How should we approach the development of cyber-policy and -infrastructure given the “short arm” of predictive knowledge?

Cyber attacks are on the rise and it becomes ever more important for companies to really assess what kind of cyber protection they have and take a deeper look at potential vulnerabilities that can hurt the company. Other than having insurances in place to help lower the damage, it is rather difficult to develop such policies as technology is constantly evolving. With the rate at which new software and hardware are being released it can only be assumed that people that hack and steal will find flaws in the new developments and exploits it for personal gain. When developing new policies dealing with cyber crime it is important to understand risk assessment. There’s a number of factors a company would need to look at such as how important the customers information is.

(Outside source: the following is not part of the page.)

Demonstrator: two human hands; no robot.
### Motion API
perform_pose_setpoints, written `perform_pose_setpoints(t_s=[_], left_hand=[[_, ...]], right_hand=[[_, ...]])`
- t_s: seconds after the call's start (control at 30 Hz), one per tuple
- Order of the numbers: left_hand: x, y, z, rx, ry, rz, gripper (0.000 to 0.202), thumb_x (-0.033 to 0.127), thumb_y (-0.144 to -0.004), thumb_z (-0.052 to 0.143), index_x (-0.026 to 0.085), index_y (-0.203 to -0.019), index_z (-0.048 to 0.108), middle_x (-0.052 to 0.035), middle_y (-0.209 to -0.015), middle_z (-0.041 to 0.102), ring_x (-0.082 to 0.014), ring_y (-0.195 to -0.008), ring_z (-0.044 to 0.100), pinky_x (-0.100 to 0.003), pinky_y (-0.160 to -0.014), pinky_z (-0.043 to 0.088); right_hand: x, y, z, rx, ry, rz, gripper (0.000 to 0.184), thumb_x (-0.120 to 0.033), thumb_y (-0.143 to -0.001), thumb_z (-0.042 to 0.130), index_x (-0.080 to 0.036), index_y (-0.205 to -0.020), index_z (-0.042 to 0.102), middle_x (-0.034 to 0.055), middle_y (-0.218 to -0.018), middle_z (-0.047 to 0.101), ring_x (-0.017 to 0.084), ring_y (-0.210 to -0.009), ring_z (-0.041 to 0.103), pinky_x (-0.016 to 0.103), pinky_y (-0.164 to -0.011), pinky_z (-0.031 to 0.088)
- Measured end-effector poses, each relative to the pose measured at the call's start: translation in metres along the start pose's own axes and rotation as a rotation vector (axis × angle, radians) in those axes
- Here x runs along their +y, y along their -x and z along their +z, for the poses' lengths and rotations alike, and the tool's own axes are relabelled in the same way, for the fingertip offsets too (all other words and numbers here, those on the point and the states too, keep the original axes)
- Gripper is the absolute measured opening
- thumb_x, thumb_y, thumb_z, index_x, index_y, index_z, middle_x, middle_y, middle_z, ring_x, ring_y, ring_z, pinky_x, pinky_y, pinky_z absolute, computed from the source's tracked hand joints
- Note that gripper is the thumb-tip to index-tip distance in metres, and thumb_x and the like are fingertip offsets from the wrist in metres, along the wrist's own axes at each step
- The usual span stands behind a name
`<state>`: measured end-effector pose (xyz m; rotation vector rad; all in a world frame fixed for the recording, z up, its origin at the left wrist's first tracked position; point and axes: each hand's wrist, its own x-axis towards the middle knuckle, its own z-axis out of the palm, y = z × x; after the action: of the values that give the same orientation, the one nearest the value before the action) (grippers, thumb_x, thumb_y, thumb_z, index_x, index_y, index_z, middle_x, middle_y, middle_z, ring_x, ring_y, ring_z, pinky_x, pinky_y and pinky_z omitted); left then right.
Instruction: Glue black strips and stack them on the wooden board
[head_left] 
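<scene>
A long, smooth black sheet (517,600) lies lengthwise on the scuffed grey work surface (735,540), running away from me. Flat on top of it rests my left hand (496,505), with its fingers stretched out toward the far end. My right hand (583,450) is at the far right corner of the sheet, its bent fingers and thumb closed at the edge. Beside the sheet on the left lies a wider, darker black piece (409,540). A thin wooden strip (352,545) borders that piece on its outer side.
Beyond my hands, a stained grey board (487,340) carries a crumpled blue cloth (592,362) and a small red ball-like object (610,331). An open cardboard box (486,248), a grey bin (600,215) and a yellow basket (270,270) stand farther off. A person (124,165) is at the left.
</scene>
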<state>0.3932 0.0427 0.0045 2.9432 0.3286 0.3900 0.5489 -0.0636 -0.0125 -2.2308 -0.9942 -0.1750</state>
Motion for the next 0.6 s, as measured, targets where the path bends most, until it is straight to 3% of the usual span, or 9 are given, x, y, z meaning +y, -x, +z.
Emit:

In terms of how to prepare for an attack. unfortunately with the technology available to us today it is more about when the attack is going to occur rather than if one is going to occur. Most attacks are going to be fairly unpredictable and hard to track who the offender is since it is likely that the company would have no knowledge of it coming or where it is coming from. Preparing for everything is the best you can do and then learn from an attack after it has occurred. Preparation is key in defending against cyber attacks some ways to prepare are: regular scans of your computer using an anti-virus software, setting up private networks for your devices, and keeping passwords personal and not writing them down anywhere. Overall, it is just plain difficult to develop policies for a field that is constantly changing over the years and not exactly knowing what is to come until it has already happened.